Home of the Green Baron
Highlighted post – I am alive
Babies are Fireproof
Highlighted post – Marksville: It’s Tuesday evening, and I wanted to post about one of the shelters here in Marksville, the one in Garan, Inc. This was a garment factory until a few years ago, when the work moved south to Mexico. On Friday, my friend Paige and I visited and talked to Roland Scallan, who’s running the place. It’s not a state-run shelter. As far as I can see, it’s a building owned by the Marksville sheriff, T-Bill, and Roland was supposed to be in charge of a new communications company T-Bill plans to set up there…. Roland is a retired banker. He has gray hair and a tan. The look in his eyes is kind of wild. He’s dressed in a polo shirt and khakis; his name tag gives his name but no job title, because he doesn’t have one. “I’m not Red Cross, I’m nothing. Not social services. I’m a civilian who’s become the person in charge here.”
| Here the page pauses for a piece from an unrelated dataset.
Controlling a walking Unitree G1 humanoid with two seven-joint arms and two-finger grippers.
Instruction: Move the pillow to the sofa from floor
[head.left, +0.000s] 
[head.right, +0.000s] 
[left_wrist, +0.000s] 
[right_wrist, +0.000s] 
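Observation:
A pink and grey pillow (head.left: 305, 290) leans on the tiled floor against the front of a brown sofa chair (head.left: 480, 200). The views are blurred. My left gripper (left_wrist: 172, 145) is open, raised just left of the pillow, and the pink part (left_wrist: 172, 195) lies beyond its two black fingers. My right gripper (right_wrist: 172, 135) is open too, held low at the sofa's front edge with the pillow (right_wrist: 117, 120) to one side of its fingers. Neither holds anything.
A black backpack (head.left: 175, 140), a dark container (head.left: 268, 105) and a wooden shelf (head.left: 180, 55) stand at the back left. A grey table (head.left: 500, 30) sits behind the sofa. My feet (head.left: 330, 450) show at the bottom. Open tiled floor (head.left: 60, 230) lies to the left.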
They Have Their Own Thoughts
Highlighted post – bootstraps: Yesterday, or a week ago, time has so lost relevance, some woman in some line I was standing in, said she doesn’t feel sympathy for those people who ended up in the Superdome because there were buses evacuating people and they chose not to go and so they caused their own problem. That’s another one of those “if those people would just pull themselves up by the bootstraps” sentiments. At the moment I was too numb to react but as I think on it, I get sicker and sicker about it. I know she’s just ignorant. I know she doesn’t understand that these are not people who could be leading middle class lives if only they’d do a little something for themselves. Like it’s easy or something.
The Blog of GayGayBrad Zippernut
Highlighted post – Katrina: Chapter One: After checking on the condition of the livingroom, I discovered that my diningroom window was breathing like something out of a horror film. The glass was breaking and pieces of my window were flying away. I frantically grabbed another shower curtain, some large, heavy cardboard and a 2X4. I nailed the hell out of the materials cursing to God and crying as the wind and rain beat me in the face. I then grabbed my bedding and went into the bathroom where I had no windows. Somehow, I eventualy fell asleep but was awakened by the sound of light rain. It was calm and unlike the hurricane raging outside. I opened the bathroom door to my bedroom and found that the water was coming through my ceiling.
If you find any more, do let me know and I’ll add them to the list.
Guardian – Death in Bobur Square: The May 13 massacre of hundreds, possibly thousands, of innocent civilians at Andijan in eastern Uzbekistan was carried out by soldiers and paramilitary units dispatched to kill by the regime of President Islam Karimov – protege of Vladimir Putin and, until recently, a crucial ally to Britain and America in the “war on terror”. The dead were among thousands who had gathered to protest for democratic and economic reforms, and in support of businessmen arrested and held on trumped-up charges. To date, there has been no official tally of how many perished, nor an official acknowledgement of the atrocity by the authorities, who have refused an international investigation.
Meanwhile:
As refreshing as it is to see the police blaming the arms dealers and not the protestors for the drain on their resources this time around, it does need to be noted that “anti-terror laws could be used to stop the country being held to ransom by (fuel price) protesters”. Same game; different field. The arms fair is mostly being dealt with via a news blackout on who’s actually attending.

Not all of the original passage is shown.